Other than supporting glutathione with good nutrition and limiting sources of toxin exposure, it’s beneficial to remember our other detoxification pathways. By supporting our body’s ability to remove toxins through intestinal tract and skin, for example, it may help increase the efficiency or reduce the demand put on glutathione when it’s used by our liver. Toxins processed by our liver go on to be removed through either our gastrointestinal tract (aka in our poop) or excreted by our kidneys (aka in our pee). When our digestive system is sluggish (for example, when we are constipated), toxins can potentially be reabsorbed into our bloodstream from our gut, and have to be reprocessed all over again.
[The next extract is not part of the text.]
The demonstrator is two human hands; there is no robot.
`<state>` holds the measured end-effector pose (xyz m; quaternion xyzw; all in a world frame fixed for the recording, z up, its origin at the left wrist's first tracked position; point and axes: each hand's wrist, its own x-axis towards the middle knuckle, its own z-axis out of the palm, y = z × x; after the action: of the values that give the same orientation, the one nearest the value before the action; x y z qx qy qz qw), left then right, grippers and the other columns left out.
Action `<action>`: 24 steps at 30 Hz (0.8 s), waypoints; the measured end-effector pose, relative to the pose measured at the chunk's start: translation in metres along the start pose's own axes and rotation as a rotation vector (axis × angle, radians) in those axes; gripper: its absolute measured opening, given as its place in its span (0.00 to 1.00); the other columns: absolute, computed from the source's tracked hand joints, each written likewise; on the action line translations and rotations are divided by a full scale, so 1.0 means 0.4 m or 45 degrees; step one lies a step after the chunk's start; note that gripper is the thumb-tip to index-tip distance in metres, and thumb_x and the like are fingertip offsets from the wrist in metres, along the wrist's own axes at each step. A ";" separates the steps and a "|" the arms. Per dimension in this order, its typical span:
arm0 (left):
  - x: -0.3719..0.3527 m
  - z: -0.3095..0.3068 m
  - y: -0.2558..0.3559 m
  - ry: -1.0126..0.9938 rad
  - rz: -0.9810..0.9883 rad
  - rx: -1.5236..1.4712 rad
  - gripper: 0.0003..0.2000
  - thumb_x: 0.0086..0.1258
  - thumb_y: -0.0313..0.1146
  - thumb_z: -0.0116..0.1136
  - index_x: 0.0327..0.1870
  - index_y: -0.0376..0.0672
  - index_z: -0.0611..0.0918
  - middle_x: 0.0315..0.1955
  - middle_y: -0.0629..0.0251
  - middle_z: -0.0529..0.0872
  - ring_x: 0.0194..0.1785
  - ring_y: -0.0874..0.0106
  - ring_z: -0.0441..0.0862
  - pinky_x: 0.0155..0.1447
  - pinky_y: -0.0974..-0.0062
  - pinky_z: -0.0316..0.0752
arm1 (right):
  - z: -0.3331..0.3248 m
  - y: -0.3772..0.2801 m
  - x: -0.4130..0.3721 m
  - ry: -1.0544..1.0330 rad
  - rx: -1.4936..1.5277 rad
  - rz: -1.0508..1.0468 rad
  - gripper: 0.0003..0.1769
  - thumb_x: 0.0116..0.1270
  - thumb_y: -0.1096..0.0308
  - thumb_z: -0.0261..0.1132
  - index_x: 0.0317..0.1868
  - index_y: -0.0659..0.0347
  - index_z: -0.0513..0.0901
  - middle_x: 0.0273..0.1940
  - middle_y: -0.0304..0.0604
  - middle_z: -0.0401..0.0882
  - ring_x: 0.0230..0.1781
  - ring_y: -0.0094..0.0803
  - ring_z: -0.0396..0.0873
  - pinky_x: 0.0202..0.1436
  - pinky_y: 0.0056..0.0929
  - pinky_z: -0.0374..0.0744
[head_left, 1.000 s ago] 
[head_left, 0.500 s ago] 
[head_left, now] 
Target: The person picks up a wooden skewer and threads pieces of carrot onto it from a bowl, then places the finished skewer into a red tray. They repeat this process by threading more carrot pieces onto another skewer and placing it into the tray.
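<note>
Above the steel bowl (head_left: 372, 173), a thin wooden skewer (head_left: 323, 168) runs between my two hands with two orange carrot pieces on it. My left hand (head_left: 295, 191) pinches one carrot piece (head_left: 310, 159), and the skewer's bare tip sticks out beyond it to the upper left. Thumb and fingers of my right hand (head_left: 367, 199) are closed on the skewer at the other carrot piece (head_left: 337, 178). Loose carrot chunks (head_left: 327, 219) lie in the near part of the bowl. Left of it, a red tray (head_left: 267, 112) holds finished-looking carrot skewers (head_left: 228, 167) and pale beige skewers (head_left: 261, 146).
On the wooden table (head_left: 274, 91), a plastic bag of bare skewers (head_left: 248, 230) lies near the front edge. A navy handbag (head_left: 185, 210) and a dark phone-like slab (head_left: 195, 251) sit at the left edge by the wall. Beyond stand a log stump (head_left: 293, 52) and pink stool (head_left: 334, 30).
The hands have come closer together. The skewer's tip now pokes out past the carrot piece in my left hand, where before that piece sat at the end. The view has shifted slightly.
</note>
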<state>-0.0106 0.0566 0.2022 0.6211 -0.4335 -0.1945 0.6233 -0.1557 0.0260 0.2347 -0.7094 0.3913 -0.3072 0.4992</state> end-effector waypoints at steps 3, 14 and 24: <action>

To improve toxins gastrointestinal transit time, I like to increase fiber intake (ideally through diet, but also sometimes through supplementation) and add probiotics and fermented foods.

 

Sometimes, if there are significant issues with the gut, it requires further testing in order to address the root-cause of the issue.

 

We can also detox through our skin and this can be enhanced by practices such as massage, dry-brushing, sauna, or exercises that make you sweat.

 

Testing Your Glutathione Levels

Even though supporting glutathione and reducing toxin exposure is sort of an everybody-thing, if you’ve been struggling with unpredictable hangovers and/or thyroid issues it can be beneficial to evaluate detoxification indicators through more advanced testing.

 

Here is a sample portion of a Functional Medicine lab test that looks to see, not only whether glutathione levels are adequate but can also potentially shed light on the unique sources of toxin exposure.

 

 

And that’s it! Are deplete glutathione reserves the source of your unpredictable hangovers?